Give back exactly the lines of the material below that start at the line containing "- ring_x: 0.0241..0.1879" and end at the line containing "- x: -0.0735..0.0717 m", and no others.

DATASET SECTION: Begin

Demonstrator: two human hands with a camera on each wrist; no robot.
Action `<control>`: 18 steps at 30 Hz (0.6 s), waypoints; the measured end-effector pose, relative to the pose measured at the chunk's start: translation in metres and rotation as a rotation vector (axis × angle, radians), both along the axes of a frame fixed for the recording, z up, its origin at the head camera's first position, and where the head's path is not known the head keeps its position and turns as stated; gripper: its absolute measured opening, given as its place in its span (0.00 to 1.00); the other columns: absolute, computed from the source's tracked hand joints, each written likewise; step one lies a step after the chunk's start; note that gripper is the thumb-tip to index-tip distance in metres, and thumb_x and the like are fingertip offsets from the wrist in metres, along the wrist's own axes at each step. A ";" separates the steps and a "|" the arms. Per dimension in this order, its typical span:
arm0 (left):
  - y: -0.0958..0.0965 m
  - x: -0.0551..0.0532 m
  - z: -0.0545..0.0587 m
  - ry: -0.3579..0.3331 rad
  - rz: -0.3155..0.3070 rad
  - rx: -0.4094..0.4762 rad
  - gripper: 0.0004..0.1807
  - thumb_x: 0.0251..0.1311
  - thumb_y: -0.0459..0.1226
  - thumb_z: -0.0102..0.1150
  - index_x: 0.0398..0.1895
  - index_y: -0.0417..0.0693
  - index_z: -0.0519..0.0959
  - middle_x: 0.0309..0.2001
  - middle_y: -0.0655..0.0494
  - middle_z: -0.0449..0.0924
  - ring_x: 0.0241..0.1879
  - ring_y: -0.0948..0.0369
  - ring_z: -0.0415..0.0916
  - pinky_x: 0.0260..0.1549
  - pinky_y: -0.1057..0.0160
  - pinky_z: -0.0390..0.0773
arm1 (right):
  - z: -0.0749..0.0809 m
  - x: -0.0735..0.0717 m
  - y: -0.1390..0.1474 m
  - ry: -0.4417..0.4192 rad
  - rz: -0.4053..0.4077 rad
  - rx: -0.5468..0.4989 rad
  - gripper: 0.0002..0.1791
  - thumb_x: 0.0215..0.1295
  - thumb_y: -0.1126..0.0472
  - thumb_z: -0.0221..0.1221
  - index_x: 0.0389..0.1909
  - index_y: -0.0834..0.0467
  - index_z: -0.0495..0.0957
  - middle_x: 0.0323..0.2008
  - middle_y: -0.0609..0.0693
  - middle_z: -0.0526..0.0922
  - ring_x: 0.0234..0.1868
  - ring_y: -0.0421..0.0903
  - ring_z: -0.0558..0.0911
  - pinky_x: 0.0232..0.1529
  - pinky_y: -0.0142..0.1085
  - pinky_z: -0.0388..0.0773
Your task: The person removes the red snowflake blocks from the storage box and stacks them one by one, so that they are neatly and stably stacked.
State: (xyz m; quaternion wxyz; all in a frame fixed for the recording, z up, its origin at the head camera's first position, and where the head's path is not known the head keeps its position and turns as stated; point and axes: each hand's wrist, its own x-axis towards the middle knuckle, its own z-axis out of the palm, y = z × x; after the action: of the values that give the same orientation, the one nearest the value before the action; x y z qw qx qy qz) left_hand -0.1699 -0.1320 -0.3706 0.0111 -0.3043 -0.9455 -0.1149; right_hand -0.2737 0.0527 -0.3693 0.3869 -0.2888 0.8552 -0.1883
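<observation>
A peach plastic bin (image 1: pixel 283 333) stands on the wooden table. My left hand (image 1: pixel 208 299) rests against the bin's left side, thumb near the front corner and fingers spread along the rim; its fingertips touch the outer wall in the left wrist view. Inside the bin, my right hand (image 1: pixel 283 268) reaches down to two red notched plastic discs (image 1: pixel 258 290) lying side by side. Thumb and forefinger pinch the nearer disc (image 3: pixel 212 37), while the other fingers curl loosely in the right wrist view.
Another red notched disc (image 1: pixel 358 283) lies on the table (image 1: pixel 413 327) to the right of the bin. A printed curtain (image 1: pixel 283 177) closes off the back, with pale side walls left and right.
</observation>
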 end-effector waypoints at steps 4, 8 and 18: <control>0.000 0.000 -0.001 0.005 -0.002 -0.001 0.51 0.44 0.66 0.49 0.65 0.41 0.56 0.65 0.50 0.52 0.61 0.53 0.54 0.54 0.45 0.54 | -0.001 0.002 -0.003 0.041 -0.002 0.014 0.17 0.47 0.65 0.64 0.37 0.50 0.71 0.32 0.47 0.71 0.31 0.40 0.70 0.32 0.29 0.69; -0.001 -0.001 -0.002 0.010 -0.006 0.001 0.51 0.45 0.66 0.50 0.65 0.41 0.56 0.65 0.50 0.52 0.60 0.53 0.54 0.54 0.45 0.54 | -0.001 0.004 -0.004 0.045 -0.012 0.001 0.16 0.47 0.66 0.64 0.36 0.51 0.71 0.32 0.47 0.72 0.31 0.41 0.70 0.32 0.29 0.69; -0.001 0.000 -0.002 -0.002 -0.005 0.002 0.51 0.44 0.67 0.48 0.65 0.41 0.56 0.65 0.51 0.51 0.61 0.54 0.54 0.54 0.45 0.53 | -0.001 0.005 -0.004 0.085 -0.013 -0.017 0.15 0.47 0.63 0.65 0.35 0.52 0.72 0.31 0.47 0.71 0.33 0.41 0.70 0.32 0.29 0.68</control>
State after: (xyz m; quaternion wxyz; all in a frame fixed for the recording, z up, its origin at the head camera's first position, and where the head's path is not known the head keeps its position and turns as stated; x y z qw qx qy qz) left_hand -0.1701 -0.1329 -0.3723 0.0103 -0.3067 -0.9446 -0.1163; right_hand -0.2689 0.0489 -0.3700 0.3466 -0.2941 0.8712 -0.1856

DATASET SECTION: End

- _COMPLETED TASK_:
  - ring_x: 0.0241..0.1879
  - ring_y: -0.0948..0.0369
  - ring_z: -0.0415..0.0916
  - pinky_x: 0.0260..0.1549
  - pinky_y: -0.1057..0.0160
  - pinky_z: -0.0390..0.0773
arm1 (right):
  - z: -0.0749..0.0809 m
  - x: -0.0735..0.0717 m

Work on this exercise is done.